1972: Approved by referendum the entry of the country into the European Common Market, the current European Union. King Frederick IX died and his daughter Margarita II succeeded him on the throne.
1973-82: Prevalence of social-democratic cabinets with Anker Jørgensen as prime minister.
1982-92: Formation of a four-party center-right coalition, with Poul Schlüter as the new prime minister.
1992: In the June referendum, accession to the Maastricht Treaty was rejected.
1993: In the May referendum on the European Union planned in Maastricht, union with special concessions for Denmark, the yes won with 56.8%. Schlüter resigned, and Queen Margarita entrusted the responsibility of government to the Social Democrat Poul N. Rasmussen.
1994: Rasmussen formed a new government, in coalition with the small Democratic parties of the Center and Social-Liberal.
1997: The local elections resulted in massive popular support for the Social Democratic Party, which obtained 33% of the votes.
1998: The Social Democratic Party of Rasmussen won the general elections. Rasmussen was once again the leader and formed a new coalition government with the PSD and the Liberal Party.

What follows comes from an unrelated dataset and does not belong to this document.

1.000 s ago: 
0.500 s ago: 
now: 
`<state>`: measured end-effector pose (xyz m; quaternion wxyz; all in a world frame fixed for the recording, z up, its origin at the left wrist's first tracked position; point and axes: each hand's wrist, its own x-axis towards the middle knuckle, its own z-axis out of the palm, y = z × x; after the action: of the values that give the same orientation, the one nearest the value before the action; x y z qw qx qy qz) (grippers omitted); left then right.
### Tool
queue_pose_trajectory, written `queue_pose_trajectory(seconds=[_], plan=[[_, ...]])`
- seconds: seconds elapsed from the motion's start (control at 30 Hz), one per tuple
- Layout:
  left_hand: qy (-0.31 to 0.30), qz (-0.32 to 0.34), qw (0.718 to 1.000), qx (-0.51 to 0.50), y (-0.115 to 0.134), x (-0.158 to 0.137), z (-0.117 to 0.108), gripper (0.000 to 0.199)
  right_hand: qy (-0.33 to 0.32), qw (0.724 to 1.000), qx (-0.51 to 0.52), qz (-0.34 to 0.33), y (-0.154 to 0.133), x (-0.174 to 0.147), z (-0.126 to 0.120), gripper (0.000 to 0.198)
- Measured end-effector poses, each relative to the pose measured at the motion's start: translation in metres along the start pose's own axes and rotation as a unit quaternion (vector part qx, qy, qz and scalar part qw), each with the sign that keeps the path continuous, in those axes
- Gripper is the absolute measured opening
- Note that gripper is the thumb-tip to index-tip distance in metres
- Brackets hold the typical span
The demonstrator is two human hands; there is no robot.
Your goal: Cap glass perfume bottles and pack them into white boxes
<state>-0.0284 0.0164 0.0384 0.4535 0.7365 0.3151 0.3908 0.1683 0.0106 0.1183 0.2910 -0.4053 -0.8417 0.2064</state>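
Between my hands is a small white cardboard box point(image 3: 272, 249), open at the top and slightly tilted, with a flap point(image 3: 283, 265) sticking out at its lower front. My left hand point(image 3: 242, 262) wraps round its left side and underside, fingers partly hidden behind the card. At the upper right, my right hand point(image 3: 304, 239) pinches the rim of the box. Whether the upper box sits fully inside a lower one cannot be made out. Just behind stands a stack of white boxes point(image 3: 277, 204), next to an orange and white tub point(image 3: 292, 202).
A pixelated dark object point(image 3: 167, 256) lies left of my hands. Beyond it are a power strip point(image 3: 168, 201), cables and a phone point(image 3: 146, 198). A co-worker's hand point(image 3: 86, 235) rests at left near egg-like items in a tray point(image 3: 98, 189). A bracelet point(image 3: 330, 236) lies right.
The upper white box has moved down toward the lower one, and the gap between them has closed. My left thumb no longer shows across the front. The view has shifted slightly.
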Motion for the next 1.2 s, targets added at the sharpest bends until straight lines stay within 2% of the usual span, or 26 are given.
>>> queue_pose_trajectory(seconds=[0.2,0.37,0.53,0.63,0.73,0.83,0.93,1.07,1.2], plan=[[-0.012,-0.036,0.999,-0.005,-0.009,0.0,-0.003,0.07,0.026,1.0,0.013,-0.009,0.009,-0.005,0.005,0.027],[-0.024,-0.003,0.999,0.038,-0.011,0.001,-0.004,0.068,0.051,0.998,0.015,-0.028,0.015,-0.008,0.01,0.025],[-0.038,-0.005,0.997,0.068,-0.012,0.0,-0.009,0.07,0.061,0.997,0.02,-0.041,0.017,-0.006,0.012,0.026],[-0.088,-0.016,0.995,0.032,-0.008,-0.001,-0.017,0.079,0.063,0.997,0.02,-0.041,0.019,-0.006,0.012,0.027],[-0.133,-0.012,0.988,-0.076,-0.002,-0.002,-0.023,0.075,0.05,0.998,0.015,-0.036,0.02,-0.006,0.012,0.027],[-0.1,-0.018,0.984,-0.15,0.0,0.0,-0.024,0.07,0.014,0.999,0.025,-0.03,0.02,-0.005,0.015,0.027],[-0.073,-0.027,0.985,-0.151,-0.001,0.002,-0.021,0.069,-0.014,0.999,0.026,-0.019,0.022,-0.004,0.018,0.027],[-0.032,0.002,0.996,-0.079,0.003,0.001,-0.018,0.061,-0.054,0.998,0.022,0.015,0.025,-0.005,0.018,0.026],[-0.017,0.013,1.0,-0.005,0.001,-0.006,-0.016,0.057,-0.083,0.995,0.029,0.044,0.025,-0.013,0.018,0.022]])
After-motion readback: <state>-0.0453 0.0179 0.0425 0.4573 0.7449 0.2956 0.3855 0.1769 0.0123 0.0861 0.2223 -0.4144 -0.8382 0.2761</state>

2000: In the referendum held in Denmark, on the incorporation of the country into the single currency, the euro, the statement was strongly negative. The 16 kms bridge was inaugurated. over the Sund Strait, between the Danish island of Zealand and Sweden.
2001: The right-wing coalition led by Anders Fogh Rasmussen wins the elections. Rasmussen is in favor of tightening immigration laws and reducing taxes.
2005: Rasmussen wins the elections again. A diplomatic dispute begins with Canada due to sovereignty over the island of Hans in the Arctic.
2006: A Danish newspaper publishes a cartoon of Muhammad, which causes protests in Muslim countries and boycotts of Danish products.
2007: The government decides to withdraw its troops from Iraq. Denmark was part of the coalition of countries that participated in the 2003 invasion of Iraq. Early elections are called and Rasmussen wins again.
2008: A referendum is held in Greenland to approve a plan that gives it greater autonomy.
2009: Anders Fogh Rasmussen resigns after being elected Secretary General of NATO. Finance Minister Lars Lokke Rasmussen becomes the new Prime Minister.
2011: Denmark again imposes border controls for illegal immigration. However, the legality of this measure under the Schengen agreement is questioned. The social-democrat Helle Thorning-Schmidt becomes the first woman Prime Minister thanks to the victory of her left-wing alliance.
2012: Same-sex marriage is legalized.
2015: A radical Islamist commits an attack in a debate on freedom of expression, in which a film director and the guard of a synagogue die. Lars Lokke Rasmussen becomes the Prime Minister again after winning the elections.
2017: An extremely controversial plan that allows border controls and confiscate the assets of asylum seekers is approved.
2018: Denmark prohibits the use in public of veils that cover the face.